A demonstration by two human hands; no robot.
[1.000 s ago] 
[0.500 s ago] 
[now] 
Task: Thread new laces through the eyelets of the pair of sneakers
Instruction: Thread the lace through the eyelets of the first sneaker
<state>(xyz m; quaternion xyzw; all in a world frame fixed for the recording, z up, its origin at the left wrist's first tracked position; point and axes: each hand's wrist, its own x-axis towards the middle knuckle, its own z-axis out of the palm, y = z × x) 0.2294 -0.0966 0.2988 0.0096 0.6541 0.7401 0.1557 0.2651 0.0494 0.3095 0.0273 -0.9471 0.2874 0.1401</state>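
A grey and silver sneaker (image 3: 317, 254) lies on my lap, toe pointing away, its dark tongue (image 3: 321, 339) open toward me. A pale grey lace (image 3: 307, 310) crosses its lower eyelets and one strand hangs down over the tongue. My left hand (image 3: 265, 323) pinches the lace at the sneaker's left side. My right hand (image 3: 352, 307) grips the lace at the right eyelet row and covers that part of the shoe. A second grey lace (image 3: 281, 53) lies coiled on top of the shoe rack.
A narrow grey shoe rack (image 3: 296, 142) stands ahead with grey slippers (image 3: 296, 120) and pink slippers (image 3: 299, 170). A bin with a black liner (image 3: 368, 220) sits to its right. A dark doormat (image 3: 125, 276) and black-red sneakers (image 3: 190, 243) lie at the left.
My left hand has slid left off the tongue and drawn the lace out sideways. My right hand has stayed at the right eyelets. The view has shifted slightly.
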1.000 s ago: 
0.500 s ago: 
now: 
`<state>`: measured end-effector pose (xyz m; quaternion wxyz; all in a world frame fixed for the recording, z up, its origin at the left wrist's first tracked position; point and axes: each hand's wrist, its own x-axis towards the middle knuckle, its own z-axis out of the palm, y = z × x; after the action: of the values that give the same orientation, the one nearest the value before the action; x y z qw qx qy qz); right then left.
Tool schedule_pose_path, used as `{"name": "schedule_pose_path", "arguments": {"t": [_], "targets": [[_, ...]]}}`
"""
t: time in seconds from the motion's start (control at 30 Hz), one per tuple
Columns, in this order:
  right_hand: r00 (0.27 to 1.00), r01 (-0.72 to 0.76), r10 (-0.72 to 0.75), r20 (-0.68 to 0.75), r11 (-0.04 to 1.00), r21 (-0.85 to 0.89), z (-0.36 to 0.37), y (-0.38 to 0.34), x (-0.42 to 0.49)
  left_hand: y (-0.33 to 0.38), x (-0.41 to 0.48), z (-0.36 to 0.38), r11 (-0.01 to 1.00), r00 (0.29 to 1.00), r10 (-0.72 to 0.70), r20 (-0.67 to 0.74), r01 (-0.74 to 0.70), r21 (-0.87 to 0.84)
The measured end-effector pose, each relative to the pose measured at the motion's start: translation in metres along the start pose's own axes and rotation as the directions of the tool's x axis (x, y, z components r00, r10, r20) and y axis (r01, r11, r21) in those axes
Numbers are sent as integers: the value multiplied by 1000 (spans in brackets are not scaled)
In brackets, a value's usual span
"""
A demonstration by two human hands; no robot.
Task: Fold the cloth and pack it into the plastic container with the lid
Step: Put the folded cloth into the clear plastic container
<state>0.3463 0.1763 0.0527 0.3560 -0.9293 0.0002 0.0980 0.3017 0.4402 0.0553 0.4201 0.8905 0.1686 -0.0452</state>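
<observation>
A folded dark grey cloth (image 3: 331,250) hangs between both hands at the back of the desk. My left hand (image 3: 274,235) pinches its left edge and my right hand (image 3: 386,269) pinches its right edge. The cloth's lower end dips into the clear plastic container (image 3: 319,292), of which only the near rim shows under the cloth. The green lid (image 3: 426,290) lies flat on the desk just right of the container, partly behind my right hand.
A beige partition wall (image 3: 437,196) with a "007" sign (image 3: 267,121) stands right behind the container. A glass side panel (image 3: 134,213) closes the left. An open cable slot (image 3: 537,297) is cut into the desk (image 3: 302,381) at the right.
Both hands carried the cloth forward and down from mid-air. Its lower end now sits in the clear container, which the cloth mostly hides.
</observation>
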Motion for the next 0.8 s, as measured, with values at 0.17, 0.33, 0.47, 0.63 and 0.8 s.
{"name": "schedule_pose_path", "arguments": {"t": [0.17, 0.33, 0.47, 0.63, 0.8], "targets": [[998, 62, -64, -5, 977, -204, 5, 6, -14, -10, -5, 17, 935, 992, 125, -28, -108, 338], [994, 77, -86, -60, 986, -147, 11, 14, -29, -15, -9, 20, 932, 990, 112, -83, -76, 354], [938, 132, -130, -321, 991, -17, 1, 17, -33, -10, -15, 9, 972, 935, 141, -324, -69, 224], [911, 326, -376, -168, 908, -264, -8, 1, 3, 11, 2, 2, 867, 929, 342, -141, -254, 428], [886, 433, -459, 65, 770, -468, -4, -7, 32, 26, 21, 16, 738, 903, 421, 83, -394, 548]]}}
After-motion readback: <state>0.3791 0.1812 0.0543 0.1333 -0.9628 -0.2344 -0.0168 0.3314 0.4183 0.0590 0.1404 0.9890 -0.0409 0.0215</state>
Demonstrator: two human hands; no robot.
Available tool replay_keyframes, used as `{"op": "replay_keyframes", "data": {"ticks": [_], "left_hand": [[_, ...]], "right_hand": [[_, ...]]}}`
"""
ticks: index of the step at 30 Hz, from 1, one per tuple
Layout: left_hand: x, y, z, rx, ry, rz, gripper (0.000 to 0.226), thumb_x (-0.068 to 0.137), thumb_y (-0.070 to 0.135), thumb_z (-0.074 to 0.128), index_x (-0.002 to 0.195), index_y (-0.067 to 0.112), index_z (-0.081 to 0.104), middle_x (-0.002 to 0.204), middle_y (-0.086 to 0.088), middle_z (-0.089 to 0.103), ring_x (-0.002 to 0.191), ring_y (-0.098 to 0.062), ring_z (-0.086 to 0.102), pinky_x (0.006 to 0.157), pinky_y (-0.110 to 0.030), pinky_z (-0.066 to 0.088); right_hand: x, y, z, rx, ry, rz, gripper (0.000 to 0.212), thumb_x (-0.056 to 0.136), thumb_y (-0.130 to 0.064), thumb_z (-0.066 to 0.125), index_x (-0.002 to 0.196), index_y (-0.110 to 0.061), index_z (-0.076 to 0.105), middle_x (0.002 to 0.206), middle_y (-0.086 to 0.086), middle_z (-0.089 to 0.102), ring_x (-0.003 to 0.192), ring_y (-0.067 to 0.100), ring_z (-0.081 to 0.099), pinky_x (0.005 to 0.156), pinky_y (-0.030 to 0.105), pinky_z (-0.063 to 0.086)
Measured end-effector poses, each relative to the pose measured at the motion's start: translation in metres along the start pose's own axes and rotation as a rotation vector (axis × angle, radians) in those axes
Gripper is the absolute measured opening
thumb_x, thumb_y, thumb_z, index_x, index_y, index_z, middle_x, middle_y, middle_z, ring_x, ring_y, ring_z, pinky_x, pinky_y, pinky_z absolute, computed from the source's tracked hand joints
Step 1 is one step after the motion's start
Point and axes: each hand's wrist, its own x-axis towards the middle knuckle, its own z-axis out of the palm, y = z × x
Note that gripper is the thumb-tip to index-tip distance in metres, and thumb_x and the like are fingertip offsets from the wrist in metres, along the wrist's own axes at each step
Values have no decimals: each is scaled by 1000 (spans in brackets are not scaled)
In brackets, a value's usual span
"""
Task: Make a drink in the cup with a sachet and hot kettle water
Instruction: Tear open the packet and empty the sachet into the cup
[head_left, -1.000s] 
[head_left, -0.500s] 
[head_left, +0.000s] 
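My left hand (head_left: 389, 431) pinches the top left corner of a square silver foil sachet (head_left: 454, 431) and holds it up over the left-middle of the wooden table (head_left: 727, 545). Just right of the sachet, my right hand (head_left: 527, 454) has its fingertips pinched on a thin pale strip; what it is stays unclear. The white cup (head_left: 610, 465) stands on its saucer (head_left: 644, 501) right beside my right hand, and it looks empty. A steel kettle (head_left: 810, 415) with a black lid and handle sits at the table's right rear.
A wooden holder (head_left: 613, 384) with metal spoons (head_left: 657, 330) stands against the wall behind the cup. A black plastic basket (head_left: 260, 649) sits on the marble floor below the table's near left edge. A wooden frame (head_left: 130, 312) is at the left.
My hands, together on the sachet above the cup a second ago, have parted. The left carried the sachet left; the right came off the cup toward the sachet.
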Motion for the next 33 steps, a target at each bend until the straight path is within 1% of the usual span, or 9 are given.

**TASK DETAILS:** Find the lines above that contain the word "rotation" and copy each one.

**OUTPUT:**
The measured end-effector pose, each relative to the pose measured at the motion's start: translation in metres along the start pose's own axes and rotation as the directions of the tool's x axis (x, y, z components r00, r10, r20) and y axis (r01, r11, r21) in those axes
Measured end-effector poses, each relative to the pose measured at the motion's start: translation in metres along the start pose's own axes and rotation as a rotation vector (axis × angle, radians) in those axes

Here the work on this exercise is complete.